La soirée est plutôt avancée lorsque je rejoins enfin ma chambre. Je renvoie mes femmes de chambre, étant d'humeur solitaire ce soir. J'enlève une à une les épingles qui retiennent ma lourde chevelure. Après un lourd soupir, je m'installe à ma coiffeuse et tire une lingette démaquillante pour nettoyer mon visage.

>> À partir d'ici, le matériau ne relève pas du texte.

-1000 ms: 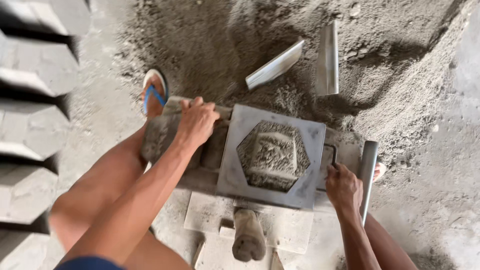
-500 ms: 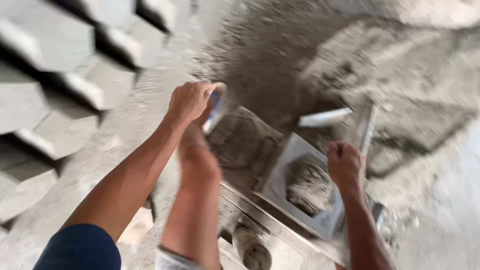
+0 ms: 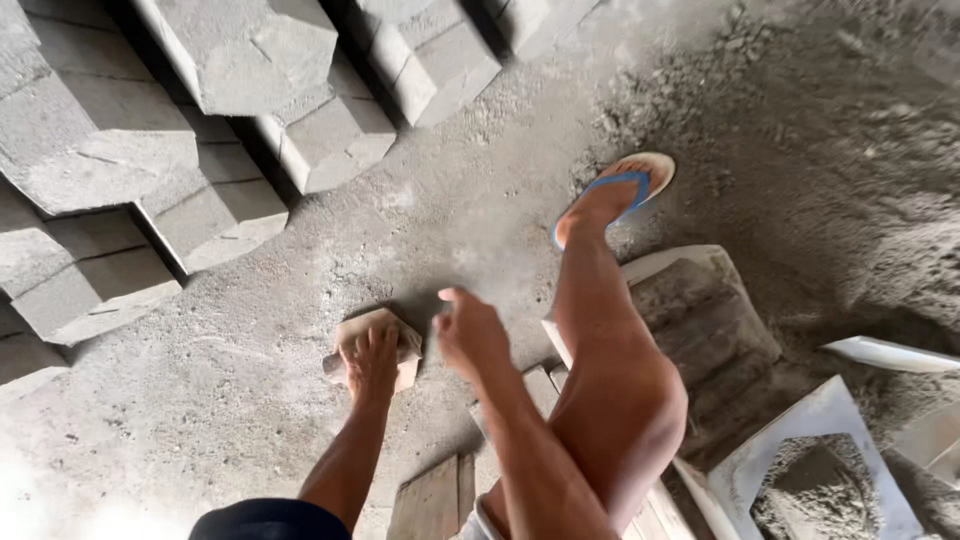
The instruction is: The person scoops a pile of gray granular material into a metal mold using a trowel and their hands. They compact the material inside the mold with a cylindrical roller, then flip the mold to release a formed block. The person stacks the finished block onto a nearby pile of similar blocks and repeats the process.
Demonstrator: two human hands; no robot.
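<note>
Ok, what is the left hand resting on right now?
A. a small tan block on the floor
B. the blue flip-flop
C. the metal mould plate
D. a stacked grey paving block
A: the left hand lies flat on the small tan block on the concrete floor, while the right hand hovers beside it.

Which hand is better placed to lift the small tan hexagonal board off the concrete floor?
Left. The left hand already rests flat on the small tan hexagonal board, while the right hand hangs beside it, apparently not touching it.
</note>
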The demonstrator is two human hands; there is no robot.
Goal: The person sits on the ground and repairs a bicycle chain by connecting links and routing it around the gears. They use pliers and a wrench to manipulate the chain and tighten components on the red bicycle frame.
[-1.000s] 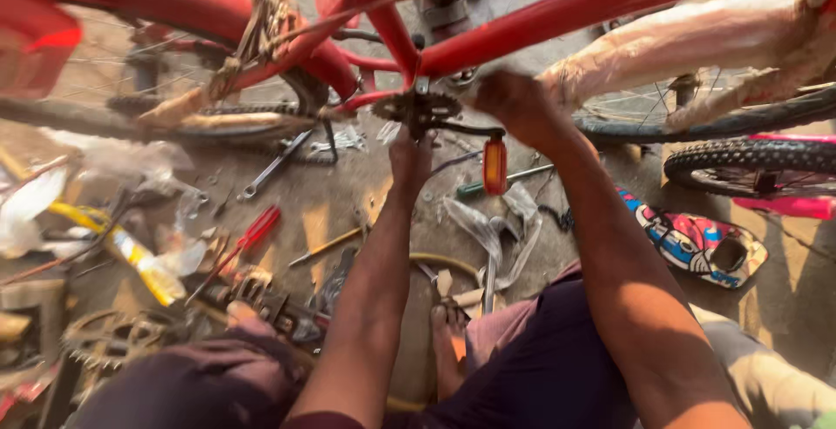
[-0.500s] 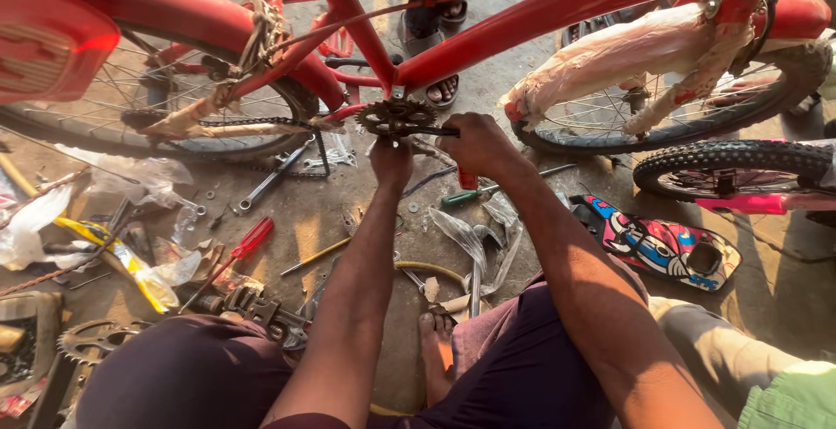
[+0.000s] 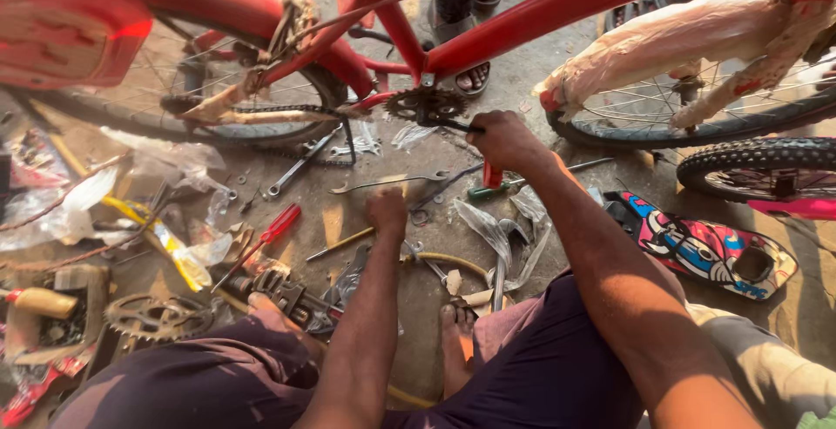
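A loose sprocket (image 3: 157, 316) lies on the ground at the far left, near the red-handled screwdriver (image 3: 261, 233). My left hand (image 3: 386, 213) is curled into a fist above the scattered spanners; I cannot tell what it grips, if anything. Just right of it, under the red bicycle frame (image 3: 557, 11), my right hand (image 3: 505, 143) is closed around the black crank arm beside the chainring (image 3: 427, 103). A painted chain guard (image 3: 710, 250) lies further right.

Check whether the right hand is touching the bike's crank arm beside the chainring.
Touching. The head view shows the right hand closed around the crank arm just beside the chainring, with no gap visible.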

C'est à cet instant qu'un coup se fait sur ma vitre. Je pense d'abord à un oiseau, mais le bruit se répète à deux reprises. Mon visage s'illumine d'un sourire joyeux. J'ouvre la fenêtre et baisse le regard. Il est là. Il se sert de la gouttière pour monter et je recule pour le laisser entrer.

Au moment où je vais pour me blottir dans ses bras, son air sombre et déterminé m'arrête. Je fronce les sourcils. Il y a un problème.